Topic Overview
Secrets Management: Storage, Rotation & Access Control
Secure secrets: vaults/KMS, rotation, least privilege, auditing, and preventing leaks in CI/CD and runtime.
Secrets Management
Why Engineers Care About This
Secrets (API keys, passwords, certificates) are sensitive data that must be protected. Leaked secrets enable attackers to access systems, steal data, or cause damage. But secrets are needed by applications, making them hard to manage. Understanding secrets management helps you protect sensitive data while enabling applications to access it securely.

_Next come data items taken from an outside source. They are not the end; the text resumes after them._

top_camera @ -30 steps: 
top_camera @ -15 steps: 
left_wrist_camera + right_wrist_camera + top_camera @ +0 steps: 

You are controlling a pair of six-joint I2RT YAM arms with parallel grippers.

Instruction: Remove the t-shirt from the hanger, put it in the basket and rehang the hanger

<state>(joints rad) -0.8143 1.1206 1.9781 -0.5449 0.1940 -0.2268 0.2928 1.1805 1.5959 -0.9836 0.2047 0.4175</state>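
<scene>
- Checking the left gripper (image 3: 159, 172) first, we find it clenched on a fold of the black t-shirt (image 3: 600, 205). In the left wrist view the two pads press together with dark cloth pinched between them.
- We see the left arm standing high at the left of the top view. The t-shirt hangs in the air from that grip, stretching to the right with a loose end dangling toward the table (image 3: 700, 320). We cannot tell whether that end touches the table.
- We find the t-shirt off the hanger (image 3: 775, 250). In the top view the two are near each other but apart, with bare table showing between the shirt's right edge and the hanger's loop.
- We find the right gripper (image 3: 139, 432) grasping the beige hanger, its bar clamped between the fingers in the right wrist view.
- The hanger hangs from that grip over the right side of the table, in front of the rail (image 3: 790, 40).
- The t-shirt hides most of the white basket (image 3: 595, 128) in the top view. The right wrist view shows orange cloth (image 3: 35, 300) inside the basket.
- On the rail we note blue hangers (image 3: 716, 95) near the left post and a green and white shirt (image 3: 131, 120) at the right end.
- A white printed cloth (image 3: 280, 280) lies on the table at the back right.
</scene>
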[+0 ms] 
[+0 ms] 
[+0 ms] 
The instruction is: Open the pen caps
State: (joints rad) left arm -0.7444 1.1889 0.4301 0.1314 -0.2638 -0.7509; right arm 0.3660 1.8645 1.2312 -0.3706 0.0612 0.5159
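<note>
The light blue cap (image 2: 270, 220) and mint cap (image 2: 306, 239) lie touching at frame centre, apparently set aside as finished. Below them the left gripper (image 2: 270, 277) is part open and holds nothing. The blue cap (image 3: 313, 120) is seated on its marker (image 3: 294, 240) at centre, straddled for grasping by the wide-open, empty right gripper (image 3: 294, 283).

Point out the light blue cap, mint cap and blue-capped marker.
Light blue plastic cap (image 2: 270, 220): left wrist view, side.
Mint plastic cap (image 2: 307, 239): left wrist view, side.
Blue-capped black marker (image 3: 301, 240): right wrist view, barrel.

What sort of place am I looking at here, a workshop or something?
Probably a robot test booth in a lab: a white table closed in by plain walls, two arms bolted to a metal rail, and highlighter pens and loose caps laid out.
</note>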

When secrets are hardcoded in code, or committed to version control, or logged in plaintext, you're hitting secrets management problems. These problems compound. Leaked secrets enable attacks that are hard to detect and stop. Without proper secrets management, secrets are exposed through multiple vectors (code, logs, environment variables). Good secrets management solves these problems by securing secrets throughout their lifecycle.
In interviews, when someone asks "How would you handle API keys and passwords?", they're really asking: "Do you understand secrets management? Do you know how to store and access secrets securely? Do you understand secret rotation and access control?" Most engineers don't. They hardcode secrets in code, or store them in environment variables, or don't rotate them.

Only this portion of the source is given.